颜颇想起王妃惨死情景,心头愤慨,大声道:“鱼朝恩骆奉仙那班宦官无法无天,日后必无好下场!”
陆羽上前一步,沉声劝诫:“千秋功罪,自有青史昭昭。王爷万不可被宦竖扰乱神智,乱了做人的本分。”
仆固怀恩咬牙切齿说道:“怀恩身为大将,岂肯任小人玩我于股掌?灭门之仇,不能不报!”
缓一口气,目光炯炯瞪着东方,又道:“可恨皇上不辨忠奸,宠信宦竖小人,把怀恩逼到如此地步。唉,各位来意我已尽知,这罢兵之事,再也休提!”
显然小十爷已把众人来意禀告过了,仆固怀恩拒绝罢兵,原在众人意料中,颜颇从怀中取出一卷绢帛,双手呈至仆固怀恩面前。
怀恩接过,展开绢帛凑近灯光一瞥,吃惊问道:“这是怀恩前年送呈皇上的奏章,如何到了颜公子手中?”
颜颇不忙作答,朗声背诵那奏章上的句子:
“‘昔同罗叛乱,臣为先帝扫清河曲,一也;臣男玢为同罗所虏,臣斩之以令众士,二也;臣有二女远嫁外夷,为国和亲,荡平寇敌,三也;臣与男不顾死亡为国效命,四也;河北新附,节度使皆握强兵,臣抚绥以安反侧,五也;臣说谕回纥使赴急难,天下既平,送之回国,六也……’”
仆固怀恩更惊,喝问:“公子从何处得着这奏章的?”
颜颇答道:“王妃担心王爷的赤诚之言不能上达圣听,将这奏章副本托付晚辈。晚辈惟恐有失,日日诵读,将王爷的肺腑之言熟记于心。”
仆固怀恩“哦”了声,怔忡发呆。
颜颇问:“方才晚辈背诵得可有差错?”
仆固怀恩咬牙作响,长叹说:“一字不差!想我铁勒仆固一族自从归顺大唐,数辈人出生入死,为国捐躯四十六口男女,功劳何止奏章所列六件?皇上不念忠臣功劳,反倒维护奸人,实实可恼!”
颜颇继续背诵:“‘陛下信其矫诬,何殊指鹿为马……臣实不敢保家,陛下岂能安国?’晚辈每诵及这些恳切语句,总忍不住热泪长流。
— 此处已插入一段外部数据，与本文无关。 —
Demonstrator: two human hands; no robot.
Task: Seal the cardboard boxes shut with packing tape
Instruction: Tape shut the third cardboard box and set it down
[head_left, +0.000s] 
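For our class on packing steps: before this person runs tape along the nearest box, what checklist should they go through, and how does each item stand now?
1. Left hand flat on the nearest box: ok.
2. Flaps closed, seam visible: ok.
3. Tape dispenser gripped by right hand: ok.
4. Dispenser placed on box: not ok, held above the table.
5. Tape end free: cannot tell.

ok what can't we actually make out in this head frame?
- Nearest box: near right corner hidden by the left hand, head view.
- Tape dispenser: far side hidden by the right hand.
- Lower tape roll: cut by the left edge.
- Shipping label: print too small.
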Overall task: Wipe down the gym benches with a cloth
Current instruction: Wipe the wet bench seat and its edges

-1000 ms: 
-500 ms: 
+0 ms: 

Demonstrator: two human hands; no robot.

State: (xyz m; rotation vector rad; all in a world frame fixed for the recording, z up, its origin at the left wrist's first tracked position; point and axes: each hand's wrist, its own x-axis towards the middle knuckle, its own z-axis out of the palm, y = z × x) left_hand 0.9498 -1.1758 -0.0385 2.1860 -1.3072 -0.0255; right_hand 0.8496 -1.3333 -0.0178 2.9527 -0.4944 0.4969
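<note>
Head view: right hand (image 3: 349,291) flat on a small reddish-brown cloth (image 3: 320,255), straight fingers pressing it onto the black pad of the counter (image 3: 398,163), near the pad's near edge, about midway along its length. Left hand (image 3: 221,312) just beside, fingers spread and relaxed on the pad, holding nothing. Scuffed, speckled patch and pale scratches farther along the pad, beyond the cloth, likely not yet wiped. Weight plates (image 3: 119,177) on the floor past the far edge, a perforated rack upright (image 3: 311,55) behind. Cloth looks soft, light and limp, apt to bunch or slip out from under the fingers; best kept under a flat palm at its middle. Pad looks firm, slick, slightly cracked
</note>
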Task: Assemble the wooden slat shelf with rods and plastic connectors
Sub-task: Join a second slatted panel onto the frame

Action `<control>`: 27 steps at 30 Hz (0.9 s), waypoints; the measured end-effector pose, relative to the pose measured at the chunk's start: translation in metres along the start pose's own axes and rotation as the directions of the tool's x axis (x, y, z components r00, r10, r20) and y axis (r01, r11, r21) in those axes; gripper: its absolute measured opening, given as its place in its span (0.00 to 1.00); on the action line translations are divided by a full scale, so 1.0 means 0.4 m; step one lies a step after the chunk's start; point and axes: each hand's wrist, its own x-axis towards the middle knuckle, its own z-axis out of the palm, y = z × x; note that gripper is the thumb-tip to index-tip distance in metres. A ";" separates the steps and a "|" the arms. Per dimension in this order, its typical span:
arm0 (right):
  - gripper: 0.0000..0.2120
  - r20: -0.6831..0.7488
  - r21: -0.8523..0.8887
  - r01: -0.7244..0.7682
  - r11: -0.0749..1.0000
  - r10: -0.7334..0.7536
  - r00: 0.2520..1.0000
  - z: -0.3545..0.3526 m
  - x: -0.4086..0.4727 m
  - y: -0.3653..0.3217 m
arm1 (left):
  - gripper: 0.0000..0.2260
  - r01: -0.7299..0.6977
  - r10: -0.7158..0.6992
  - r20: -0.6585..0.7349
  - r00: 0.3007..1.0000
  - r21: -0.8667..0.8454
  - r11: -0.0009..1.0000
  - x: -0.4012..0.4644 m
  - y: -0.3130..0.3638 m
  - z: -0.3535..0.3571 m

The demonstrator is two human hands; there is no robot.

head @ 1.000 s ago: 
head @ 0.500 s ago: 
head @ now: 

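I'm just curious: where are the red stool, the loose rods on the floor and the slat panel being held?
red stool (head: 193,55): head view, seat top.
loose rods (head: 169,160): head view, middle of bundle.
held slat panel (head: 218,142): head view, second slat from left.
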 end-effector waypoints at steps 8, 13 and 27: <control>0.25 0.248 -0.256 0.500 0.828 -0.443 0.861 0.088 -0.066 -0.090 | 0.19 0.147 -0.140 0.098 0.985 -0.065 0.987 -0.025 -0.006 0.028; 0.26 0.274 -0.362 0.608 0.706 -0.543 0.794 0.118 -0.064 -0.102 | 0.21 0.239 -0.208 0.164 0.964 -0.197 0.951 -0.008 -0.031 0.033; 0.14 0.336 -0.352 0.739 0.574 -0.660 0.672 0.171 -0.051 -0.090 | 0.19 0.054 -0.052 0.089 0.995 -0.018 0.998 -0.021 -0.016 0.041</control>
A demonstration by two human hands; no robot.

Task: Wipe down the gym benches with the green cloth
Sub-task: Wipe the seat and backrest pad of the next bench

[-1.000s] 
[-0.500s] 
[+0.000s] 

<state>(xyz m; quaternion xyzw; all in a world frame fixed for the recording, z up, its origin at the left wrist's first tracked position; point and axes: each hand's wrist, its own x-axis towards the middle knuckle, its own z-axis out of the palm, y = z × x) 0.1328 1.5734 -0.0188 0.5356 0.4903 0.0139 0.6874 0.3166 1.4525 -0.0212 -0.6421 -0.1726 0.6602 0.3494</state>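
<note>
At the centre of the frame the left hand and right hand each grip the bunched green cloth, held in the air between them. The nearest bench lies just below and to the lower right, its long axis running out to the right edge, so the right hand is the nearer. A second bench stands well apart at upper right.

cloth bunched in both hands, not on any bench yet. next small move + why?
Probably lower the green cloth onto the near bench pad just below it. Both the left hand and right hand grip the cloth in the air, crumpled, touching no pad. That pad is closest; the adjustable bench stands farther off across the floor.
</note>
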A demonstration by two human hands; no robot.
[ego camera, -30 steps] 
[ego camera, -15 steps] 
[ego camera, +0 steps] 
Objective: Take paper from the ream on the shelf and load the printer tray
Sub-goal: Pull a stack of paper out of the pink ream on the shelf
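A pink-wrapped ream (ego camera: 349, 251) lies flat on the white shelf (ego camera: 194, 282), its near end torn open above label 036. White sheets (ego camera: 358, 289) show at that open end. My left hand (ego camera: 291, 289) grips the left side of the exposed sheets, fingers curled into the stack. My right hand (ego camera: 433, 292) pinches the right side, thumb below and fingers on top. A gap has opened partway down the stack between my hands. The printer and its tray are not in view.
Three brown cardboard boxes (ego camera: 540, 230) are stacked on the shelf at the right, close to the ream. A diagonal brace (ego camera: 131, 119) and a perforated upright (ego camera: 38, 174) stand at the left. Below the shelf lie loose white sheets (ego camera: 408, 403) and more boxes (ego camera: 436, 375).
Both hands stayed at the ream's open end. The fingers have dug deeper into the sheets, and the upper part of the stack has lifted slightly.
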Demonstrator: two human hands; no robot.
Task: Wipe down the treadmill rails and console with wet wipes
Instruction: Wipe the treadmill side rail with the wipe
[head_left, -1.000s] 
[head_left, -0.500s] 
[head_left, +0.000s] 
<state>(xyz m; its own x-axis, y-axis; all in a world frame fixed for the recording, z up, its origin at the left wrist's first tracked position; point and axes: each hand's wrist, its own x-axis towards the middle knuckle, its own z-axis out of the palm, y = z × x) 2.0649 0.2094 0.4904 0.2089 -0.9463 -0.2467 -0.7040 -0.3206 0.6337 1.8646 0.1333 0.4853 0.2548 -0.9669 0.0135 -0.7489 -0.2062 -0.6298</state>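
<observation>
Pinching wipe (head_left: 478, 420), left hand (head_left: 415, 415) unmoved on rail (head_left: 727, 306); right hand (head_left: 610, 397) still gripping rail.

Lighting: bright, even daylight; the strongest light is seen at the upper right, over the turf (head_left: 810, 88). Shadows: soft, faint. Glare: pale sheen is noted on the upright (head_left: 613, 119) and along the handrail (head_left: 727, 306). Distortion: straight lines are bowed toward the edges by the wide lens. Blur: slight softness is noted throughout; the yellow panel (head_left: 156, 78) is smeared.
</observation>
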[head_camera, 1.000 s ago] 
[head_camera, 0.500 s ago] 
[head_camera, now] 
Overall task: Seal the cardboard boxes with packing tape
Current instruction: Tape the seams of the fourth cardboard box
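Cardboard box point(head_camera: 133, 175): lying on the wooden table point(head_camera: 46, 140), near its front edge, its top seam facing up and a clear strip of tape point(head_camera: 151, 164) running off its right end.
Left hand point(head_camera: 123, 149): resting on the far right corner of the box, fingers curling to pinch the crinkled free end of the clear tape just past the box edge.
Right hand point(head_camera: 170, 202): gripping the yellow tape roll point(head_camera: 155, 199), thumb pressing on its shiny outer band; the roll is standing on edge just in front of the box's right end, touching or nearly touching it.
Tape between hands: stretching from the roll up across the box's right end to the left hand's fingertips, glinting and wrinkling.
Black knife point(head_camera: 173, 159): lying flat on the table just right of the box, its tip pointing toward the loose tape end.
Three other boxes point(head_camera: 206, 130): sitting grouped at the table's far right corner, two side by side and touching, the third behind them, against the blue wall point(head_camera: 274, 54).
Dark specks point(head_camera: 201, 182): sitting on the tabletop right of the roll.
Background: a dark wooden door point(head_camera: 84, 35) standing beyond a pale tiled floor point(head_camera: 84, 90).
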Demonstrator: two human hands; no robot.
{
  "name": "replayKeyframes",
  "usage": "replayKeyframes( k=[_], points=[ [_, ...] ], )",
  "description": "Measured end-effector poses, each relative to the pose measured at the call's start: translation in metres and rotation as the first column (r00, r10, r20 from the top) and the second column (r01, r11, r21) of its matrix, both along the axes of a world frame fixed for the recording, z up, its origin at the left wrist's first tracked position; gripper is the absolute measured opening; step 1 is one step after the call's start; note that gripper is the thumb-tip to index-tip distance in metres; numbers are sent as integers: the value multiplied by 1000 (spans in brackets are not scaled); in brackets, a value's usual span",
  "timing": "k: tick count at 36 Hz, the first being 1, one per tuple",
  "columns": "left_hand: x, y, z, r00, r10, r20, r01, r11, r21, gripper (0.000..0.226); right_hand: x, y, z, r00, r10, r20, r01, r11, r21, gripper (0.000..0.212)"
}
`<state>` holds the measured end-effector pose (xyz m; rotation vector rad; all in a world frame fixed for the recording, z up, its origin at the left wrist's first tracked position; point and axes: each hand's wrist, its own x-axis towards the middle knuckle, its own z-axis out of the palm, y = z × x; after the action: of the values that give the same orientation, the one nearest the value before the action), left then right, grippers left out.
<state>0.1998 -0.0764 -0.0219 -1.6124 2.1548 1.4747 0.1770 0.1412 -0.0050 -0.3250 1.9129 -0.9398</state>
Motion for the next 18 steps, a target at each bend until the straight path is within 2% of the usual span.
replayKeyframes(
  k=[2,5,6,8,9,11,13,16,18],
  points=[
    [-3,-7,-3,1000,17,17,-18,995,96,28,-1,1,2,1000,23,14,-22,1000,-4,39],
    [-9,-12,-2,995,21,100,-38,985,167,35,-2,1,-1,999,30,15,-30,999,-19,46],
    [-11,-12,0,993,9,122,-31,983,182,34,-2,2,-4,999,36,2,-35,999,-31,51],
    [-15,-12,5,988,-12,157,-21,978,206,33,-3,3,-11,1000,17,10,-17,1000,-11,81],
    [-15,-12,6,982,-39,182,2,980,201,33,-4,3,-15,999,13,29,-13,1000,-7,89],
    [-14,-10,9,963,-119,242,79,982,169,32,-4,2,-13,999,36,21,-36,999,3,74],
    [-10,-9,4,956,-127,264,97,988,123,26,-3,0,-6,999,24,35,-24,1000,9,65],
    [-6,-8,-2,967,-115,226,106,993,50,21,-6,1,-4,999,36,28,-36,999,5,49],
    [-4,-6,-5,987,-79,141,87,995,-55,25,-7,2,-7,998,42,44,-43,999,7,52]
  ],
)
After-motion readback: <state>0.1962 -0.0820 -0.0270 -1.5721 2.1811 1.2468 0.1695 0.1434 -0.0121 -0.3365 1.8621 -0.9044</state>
王爷的赤胆忠心,实令晚辈感动!”
仆固怀恩霍地立起,双目有光,慨然说道:“怀恩忠心报国,天下人有目共睹!尊父真卿大人也是位大大的忠臣,怀恩落难之时,满朝文武噤若寒蝉,惟有真卿大人敢在皇上跟前直言辩论,诉说怀恩之冤!知遇之恩,怀恩定不敢忘。”
陆羽说道:“王爷此言差矣。”
仆固怀恩一愣,喝问:“陆处士,你当怀恩是个知恩不报的小人么?”
陆羽摇头冷冷地说:“不敢。颜大人冒死直谏,颜公子为王爷的肺腑之言下泪,都是以为王爷忠心报国。然则王爷此刻聚兵百万反叛朝廷,鱼朝恩那班宦官指责王爷叛逆,恰恰说了个正着!颜家父子只好算有眼无珠,所谓‘知遇之恩”,从何说起?”
一番话义正词严,竟叫仆固怀恩大瞪两眼,愣在当地作声不得。
颜颇沉痛地说道:“王妃见王爷抗命,终日忧愁万分,以泪洗面。老夫人她……”仆固琳“哇”地哭起来,说:“奶奶不吃不喝,活活气死啦!”
忆儿上前扶住她,轻声提醒:“奶奶临死怎样说的?”
小十爷抽抽噎噎说道:“奶奶握、握着我手,说爹爹要敢反朝廷,她再、再不认爹做儿子。她、她死不瞑目!”说罢放声痛哭,忆儿也落下泪来。
仆固怀恩在帐中大步踱来踱去,鼻孔里呼哧出气,十分焦躁。颜颇朝案上的奏章恭恭敬敬拜了三拜,伸手拿起凑近灯火,奏章立刻着火燃烧,大帐中一阵光亮眩目。仆固怀恩大惊,急喝:“颜公子干什么?!”
颜颇抬头瞪视着这纠纠武夫,厉声说道:“王妃将奏章托付晚辈,是惟恐王爷的自讼被太监扣留,不能让君王和天下人知道王爷的冤枉。如今王爷公然叛国,数辈仆固壮士的功勋付之流水,王爷还有什么脸面提忠诚二字?留着这奏章,徒添羞耻!”
仆固琳“啊哟”惊呼,忆儿也睁大凤目,为幺叔捏一把汗。仆固怀恩刚愎严厉天下皆知,他怎忍受得这般斥责?